— Task prompt —
The answer is one number: how many lines in the data below hold "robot".

— Task material —
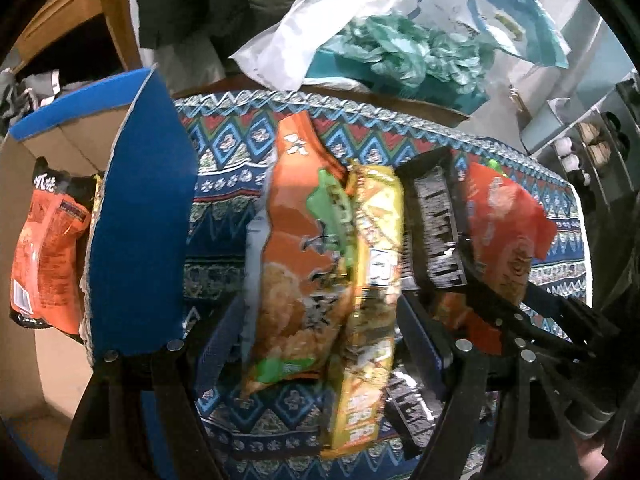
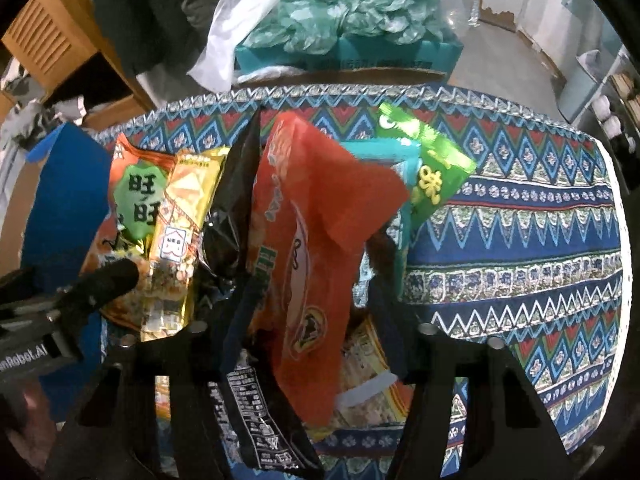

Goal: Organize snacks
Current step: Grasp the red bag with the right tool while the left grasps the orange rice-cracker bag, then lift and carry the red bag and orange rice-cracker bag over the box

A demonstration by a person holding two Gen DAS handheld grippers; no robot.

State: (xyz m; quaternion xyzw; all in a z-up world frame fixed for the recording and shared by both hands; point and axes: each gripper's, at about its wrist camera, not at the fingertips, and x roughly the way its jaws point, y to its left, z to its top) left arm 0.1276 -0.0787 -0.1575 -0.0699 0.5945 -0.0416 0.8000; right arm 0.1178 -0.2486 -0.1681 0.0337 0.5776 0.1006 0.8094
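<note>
My left gripper point(image 1: 320, 344) is shut on an orange snack bag point(image 1: 292, 264) with a yellow packet point(image 1: 372, 248) beside it, held above the patterned cloth. My right gripper point(image 2: 308, 316) is shut on a red-orange snack bag point(image 2: 316, 248); a black packet point(image 2: 228, 208) leans on its left. A green packet point(image 2: 432, 160) and a teal one point(image 2: 404, 168) lie behind it. The blue cardboard box point(image 1: 136, 216) stands at left and holds an orange-and-black bag point(image 1: 44, 248). The right gripper also shows in the left wrist view point(image 1: 500, 312).
The table has a blue, red and white patterned cloth point(image 2: 520, 240). A teal box with green plastic bags point(image 2: 344, 24) and a white bag point(image 2: 240, 20) sits beyond the far edge. A wooden cabinet point(image 2: 48, 40) stands at far left.
</note>
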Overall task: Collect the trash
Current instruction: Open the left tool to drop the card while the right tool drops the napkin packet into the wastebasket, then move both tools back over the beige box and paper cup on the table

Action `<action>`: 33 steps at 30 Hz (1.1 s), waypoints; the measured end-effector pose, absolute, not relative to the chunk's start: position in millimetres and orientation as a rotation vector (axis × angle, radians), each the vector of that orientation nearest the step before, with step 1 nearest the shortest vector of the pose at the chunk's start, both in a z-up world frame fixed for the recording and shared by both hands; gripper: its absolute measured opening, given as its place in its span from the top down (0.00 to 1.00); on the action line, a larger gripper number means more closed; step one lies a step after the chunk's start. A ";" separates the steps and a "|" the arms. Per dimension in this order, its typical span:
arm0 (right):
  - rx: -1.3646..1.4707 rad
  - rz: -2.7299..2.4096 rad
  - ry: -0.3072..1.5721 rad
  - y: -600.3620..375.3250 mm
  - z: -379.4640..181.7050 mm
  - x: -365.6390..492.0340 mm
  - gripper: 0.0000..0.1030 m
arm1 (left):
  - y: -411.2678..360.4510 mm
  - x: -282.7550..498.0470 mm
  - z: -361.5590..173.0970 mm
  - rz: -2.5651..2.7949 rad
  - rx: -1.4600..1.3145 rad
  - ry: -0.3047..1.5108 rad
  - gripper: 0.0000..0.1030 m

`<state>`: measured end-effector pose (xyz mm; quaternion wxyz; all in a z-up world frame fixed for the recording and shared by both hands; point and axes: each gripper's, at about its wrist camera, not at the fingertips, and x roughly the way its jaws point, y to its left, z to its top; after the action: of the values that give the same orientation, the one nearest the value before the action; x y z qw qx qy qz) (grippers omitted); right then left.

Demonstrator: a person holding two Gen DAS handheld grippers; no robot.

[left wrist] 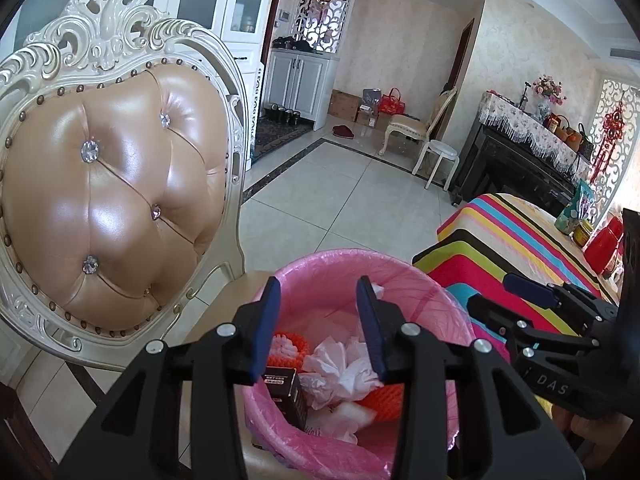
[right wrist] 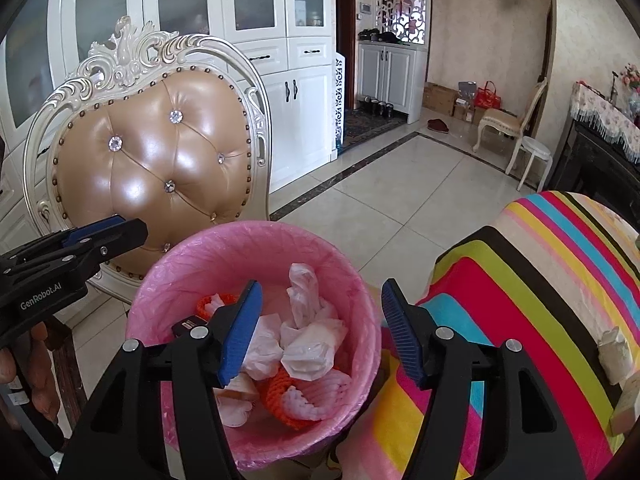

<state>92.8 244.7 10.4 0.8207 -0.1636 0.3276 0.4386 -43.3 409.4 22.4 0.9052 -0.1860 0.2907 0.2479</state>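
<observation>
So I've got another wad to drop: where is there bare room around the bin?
The striped tablecloth right of the pink-lined bin is bare near its corner; the floor tiles behind are open. Crowded: the bin's middle, heaped with crumpled tissues, and its left side against the chair.

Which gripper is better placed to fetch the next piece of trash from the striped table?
Right, probably: the right gripper is open and empty beside the striped table; the left gripper hangs over the pink bin, nearer the chair.
</observation>
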 end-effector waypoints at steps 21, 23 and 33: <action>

— Task answer —
2